Your objective: A single number is needed: how many lines of the data below contain "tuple".

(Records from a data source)
+-------+

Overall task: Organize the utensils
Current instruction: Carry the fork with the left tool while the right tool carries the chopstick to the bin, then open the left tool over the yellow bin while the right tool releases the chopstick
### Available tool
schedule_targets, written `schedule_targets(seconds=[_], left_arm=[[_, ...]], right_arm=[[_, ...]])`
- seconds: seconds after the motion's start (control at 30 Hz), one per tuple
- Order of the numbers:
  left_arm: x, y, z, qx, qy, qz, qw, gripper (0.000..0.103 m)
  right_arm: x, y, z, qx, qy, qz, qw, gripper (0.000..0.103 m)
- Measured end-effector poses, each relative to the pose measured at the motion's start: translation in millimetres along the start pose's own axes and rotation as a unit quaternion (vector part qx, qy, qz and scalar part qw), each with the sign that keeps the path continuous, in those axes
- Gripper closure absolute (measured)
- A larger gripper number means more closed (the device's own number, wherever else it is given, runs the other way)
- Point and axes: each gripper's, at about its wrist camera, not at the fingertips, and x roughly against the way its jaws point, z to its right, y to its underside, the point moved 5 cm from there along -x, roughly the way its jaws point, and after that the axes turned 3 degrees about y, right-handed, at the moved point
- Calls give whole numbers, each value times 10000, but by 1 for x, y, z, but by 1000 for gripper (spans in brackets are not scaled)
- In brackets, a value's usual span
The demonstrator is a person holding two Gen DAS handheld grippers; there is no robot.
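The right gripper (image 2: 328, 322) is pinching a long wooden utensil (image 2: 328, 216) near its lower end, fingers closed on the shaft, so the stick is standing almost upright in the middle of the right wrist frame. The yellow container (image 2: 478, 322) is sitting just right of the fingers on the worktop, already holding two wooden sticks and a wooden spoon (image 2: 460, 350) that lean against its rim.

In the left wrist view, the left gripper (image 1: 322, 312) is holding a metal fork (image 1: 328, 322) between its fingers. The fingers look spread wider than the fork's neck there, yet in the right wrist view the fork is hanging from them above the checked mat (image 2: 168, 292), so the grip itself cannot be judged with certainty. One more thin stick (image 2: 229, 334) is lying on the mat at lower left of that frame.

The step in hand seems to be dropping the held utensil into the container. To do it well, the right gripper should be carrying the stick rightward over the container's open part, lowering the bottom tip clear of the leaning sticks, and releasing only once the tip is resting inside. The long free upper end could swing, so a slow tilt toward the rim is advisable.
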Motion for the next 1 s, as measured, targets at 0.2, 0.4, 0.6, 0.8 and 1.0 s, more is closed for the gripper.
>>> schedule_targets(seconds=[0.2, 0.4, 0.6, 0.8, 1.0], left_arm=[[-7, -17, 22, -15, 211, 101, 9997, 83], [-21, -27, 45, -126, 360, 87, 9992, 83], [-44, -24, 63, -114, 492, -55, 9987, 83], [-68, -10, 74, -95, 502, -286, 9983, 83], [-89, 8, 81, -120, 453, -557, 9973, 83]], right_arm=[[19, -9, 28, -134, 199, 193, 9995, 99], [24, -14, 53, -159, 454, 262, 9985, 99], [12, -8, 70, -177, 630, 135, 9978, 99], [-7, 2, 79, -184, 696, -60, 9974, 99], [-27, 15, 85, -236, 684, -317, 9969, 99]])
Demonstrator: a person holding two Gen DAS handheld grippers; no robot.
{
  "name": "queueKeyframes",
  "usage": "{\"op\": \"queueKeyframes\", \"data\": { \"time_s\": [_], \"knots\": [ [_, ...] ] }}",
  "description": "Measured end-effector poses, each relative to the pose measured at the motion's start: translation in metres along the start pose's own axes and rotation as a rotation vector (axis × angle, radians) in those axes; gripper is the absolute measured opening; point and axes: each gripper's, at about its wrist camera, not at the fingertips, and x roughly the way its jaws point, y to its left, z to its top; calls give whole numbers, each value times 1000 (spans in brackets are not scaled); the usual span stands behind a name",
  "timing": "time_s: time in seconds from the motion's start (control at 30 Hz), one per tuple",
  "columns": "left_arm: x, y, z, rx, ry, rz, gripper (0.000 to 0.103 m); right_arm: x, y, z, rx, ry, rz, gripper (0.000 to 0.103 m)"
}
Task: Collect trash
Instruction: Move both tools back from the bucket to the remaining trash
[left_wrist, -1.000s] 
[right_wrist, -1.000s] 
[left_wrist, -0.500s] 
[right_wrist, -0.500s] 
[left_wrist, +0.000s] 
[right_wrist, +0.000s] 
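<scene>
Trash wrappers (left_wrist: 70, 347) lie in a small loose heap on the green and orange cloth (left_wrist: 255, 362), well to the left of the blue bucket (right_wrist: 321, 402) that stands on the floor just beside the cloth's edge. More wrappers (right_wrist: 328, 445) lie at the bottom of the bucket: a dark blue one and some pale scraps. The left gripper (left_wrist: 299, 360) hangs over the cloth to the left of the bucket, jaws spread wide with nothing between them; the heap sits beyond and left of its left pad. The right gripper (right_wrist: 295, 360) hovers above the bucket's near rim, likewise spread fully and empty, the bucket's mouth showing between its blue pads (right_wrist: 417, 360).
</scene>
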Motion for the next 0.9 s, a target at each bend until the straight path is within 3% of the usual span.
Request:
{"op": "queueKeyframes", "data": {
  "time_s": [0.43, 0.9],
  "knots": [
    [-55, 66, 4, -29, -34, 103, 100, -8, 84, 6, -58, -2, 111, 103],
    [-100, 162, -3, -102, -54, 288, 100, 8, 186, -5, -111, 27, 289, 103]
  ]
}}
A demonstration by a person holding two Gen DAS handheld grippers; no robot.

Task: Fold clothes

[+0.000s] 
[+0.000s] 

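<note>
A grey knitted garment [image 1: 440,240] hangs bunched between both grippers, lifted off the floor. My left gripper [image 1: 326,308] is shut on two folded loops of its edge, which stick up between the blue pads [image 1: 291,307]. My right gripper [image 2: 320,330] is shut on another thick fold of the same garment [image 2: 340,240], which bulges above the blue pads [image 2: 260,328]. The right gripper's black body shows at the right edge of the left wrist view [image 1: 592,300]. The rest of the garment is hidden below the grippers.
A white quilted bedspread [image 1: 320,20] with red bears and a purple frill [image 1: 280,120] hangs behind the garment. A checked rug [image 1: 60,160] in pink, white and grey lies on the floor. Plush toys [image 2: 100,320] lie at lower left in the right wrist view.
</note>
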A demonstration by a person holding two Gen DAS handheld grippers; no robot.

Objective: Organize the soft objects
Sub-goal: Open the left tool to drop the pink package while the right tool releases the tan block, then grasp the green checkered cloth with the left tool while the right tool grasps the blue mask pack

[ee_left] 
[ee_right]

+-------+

Solved problem: 2